Sometime during the 2001-05 Parliament an MP complained to me "in a select committee, no-one can hear you scream". *

Since then the power of the Commons network of committees shadowing government departments or pursuing cross-cutting issues has risen sharply.

Which is why dozens of MPs were campaigning for their chairs, even before the formal relaunch of the committee system.

Perhaps it was the savaging the Treasury Committee handed out to the titans of the City of London after the Credit Crunch in 2007, perhaps it was the need for MPs to justify their existence in the wake of the expenses scandal, external, but the committees somehow discovered the self-confidence to bare their teeth across the last two parliaments.

During the coalition years, they were frequently a serious influence on government policy - the Health Committee on NHS reform, the Treasury Committee and its cousin the Parliamentary Commission on Banking Standards, external on cleaning up the financial services industry.

The question now is whether they have passed the zenith of their influence, and will carry less clout in holding a majority government to account. Maybe.

But the sheer number of MPs, ambitious, independent-minded types, running to chair them suggests otherwise.

Trouble making

The system works like this: first there is a share-out of committee chairs between the three largest parties in the House.

Image source, Conservative Party
Image caption,

Sarah Wollaston was a critic of NHS reform

Some, like Public Accounts and Backbench Business, are reserved to the Opposition, but the rest are parcelled out in proportion to the parties' strength.

The major changes in the latest division of the spoils are that the Conservatives will now take the chair of the Justice Committee (previously held by Lib Dem veteran Sir Alan Beith) while the SNP will take two chairs: Scottish Affairs and Energy and Climate Change.

Then elections are held in which all MPs vote, for example, for the best Conservative to chair a Conservative-allocated committee like Treasury or Education.

And where several candidates are in the running, this means that the winner will be the one with the widest appeal to MPs from other parties.

In the last Parliament this led to accusations of Opposition trouble-making, when by-elections were held to replace the Conservative chairmen of the Health and Defence committees, and on each occasion the winner was a candidate with a maverick reputation - for Health, Dr Sarah Wollaston, an initial critic, external of the government's NHS reforms, for Defence, Rory Stewart, who defies categorisation.

By the time of those elections, of course, the MPs had a pretty good idea of the people they were choosing.

The difference now is that there are 182 new MPs in the Commons, who will not necessarily know much about the candidates before them, and who may, therefore vote on name recognition.

The older hands - now beginning to enjoy some of the luxurious perks of Commons seniority - may vote for the most accomplished parliamentarians, or at least that is what the optimists hope. We shall see.

Candidates

Which brings us to the races themselves.

Some key committee chairmen have performed so effectively that they face little challenge.

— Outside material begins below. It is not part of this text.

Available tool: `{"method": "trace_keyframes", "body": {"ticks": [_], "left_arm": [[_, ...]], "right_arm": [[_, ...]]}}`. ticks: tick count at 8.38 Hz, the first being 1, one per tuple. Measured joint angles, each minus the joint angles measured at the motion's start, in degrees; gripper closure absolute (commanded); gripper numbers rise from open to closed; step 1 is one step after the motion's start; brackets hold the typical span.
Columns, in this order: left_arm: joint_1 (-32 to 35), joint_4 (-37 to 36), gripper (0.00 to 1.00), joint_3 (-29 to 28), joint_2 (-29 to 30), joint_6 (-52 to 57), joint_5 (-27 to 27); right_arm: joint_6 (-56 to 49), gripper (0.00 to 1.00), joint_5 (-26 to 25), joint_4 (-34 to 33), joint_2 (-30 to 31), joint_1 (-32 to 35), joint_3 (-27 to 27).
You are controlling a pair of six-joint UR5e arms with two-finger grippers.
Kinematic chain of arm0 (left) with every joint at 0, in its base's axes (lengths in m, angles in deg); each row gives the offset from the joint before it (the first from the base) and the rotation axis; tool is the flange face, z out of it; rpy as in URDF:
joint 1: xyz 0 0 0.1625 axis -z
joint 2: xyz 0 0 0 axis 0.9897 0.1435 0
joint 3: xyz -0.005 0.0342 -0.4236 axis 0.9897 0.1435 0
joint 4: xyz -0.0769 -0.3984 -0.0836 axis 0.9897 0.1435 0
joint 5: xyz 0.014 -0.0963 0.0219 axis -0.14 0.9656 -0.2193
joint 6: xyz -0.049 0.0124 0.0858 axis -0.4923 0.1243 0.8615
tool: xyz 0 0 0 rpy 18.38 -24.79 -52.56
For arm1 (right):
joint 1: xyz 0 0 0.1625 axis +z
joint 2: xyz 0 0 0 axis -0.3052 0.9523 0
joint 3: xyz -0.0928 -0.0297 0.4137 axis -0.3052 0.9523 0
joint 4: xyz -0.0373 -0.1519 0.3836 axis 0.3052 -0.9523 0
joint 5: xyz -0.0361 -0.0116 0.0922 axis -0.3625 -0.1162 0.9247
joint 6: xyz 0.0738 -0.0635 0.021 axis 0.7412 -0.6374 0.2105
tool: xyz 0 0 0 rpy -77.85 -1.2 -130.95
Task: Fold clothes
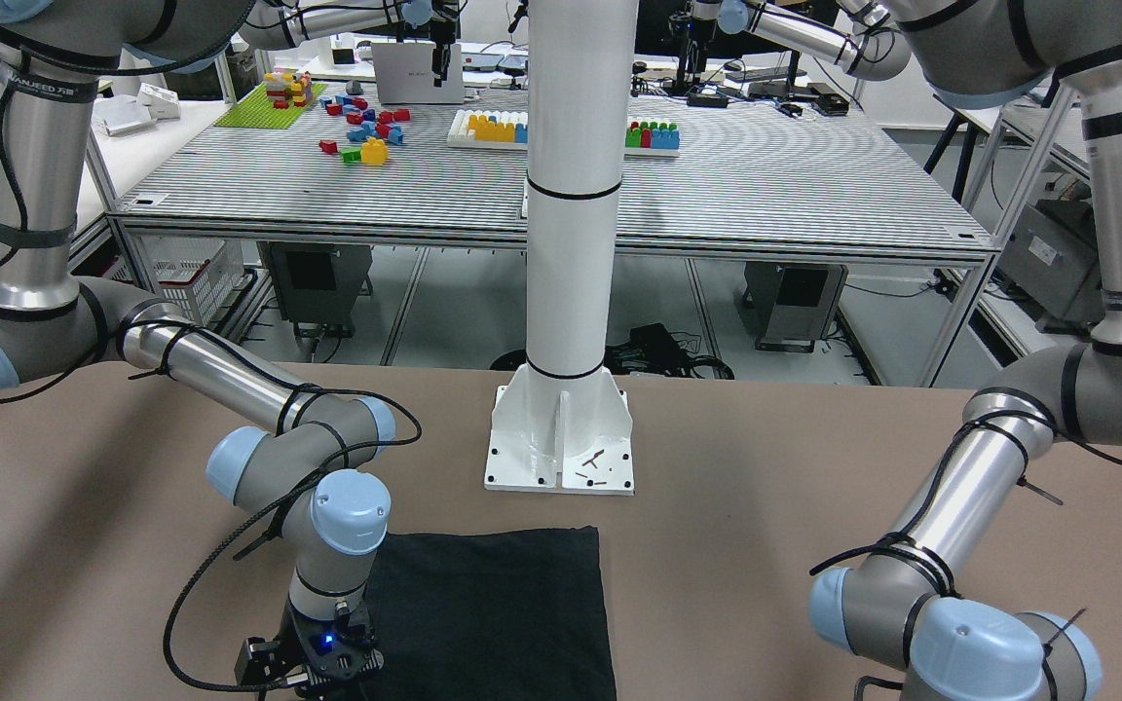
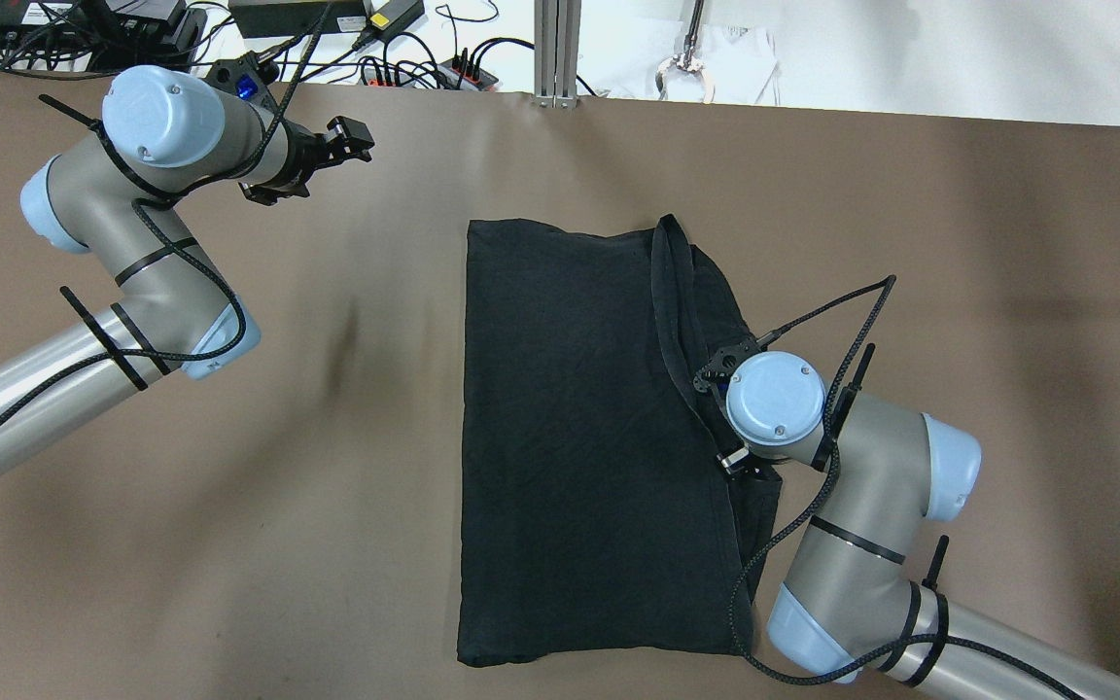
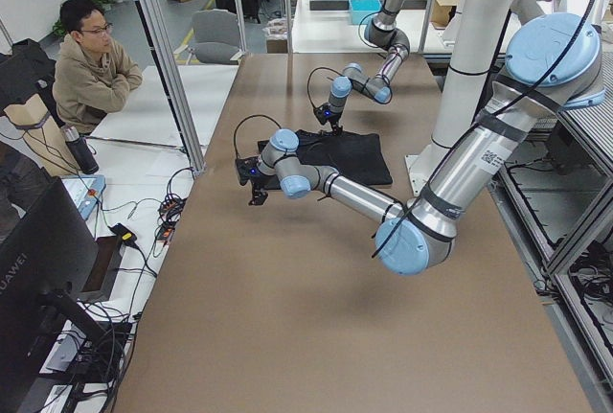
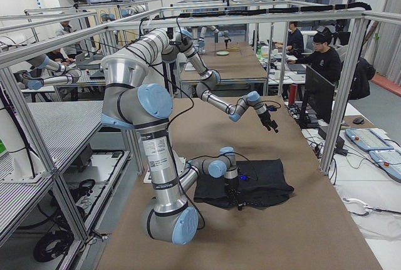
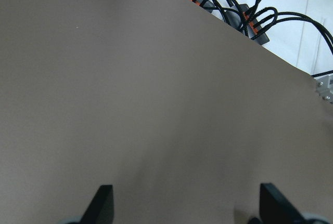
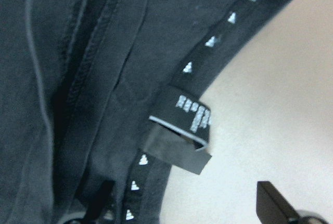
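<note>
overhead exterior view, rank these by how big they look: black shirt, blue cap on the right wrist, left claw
1. black shirt, by far the largest
2. blue cap on the right wrist
3. left claw, the smallest

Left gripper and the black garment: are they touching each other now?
Apart. The overhead view shows the left gripper far off to one side, with a wide stretch of bare table between it and the black garment.
</note>
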Motion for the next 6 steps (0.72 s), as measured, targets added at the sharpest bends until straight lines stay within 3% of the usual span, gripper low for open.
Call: {"method": "trace_keyframes", "body": {"ticks": [4, 6], "left_arm": [[-0.35, -0.08, 0.00, -0.02, 0.00, -0.04, -0.33], [-0.48, -0.08, 0.00, -0.02, -0.01, -0.03, -0.33]], "right_arm": [[-1.74, 0.05, 1.51, -4.52, -6.92, 3.91, 0.08], [0.66, 0.05, 1.77, -5.84, -11.60, 4.17, 3.45]]}}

Andrew Tyrie, Sarah Wollaston and Bernard Jenkin seem to be in that category, at the moment. Mr Jenkin's Public Administration Committee will have constitutional affairs added to its brief, following the decision to wind up the dedicated Political and Constitutional Reform Committee.

Image source, EPA
Image caption,

Is Keith Vaz's position as chairman of the Home Affairs Committee under threat?

One sitting chairman who may face a challenge seems to be Keith Vaz on the Home Affairs Committee, where a couple of strong rivals, including an ex-minister, are rumoured.

And there are some hot contests elsewhere: with Michael Gove metaphorically (but not literally) on the woolsack as lord chancellor and secretary of state for justice, and with reform to the UK's relationship with the European Court of Human Rights (ECHR) mooted by the government, the Justice Committee will be in the limelight.

The contenders for the chairmanship include Jonathan Djanogly, a former justice minister, and backbenchers John Howell and David Burrowes, best known for leading the Commons opposition to gay marriage in the last parliament.

Incidentally, the chairman of the Joint Human Rights Committee, which may also have something to say on the ECHR, will not be directly elected - as a cross-parliament committee of MPs and Peers, its members will elect their chairman.

Image source, Conservative Party
Image caption,

Nadhim Zahawi is a contender for the Foreign Affairs Committee

There are some intriguing names in the race for the Foreign Affairs Committee, with Middle East expert Nadhim Zahawi and John Baron, who helped engineer crucial backbench votes on non-intervention in Syria and on an EU referendum, among the contenders.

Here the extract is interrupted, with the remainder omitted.